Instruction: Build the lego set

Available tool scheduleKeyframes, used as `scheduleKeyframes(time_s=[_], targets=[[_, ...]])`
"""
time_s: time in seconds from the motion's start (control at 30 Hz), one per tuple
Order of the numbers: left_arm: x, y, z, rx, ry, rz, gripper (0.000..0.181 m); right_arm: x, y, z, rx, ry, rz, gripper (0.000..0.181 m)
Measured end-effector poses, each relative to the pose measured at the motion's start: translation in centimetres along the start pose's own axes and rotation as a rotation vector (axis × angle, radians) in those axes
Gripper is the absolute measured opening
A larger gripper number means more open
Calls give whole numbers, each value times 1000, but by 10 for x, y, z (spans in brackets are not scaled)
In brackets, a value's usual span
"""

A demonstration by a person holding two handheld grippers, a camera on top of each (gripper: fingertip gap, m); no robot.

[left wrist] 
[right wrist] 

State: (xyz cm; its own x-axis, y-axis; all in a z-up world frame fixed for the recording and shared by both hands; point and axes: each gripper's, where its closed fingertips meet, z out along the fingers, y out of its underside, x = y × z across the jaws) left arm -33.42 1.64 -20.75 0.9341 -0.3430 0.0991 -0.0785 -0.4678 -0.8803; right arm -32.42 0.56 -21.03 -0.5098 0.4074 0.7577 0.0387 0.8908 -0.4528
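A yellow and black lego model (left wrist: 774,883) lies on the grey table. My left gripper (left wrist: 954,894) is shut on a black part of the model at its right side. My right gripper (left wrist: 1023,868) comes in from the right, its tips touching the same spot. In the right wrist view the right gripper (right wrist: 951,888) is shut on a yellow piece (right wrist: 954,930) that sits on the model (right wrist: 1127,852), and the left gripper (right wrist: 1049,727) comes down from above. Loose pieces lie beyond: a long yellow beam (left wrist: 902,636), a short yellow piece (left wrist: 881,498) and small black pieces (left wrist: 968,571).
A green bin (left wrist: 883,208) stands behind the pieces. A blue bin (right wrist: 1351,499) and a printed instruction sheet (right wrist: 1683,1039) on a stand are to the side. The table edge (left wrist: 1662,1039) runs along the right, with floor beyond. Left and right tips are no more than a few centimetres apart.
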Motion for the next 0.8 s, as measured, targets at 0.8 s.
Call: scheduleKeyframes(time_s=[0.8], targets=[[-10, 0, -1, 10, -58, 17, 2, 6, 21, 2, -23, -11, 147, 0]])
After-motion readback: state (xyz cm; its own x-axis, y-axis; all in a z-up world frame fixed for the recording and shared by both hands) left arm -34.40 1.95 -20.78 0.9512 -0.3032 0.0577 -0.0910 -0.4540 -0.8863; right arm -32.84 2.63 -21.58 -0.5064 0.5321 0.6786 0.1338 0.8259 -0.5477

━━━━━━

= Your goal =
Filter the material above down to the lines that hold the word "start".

= Exercise result =
time_s: time in seconds from the motion's start (control at 30 Hz), one per tuple
Measured end-effector poses, each relative to the pose measured at the motion's start: translation in centimetres along the start pose's own axes and rotation as a rotation vector (axis × angle, radians) in those axes

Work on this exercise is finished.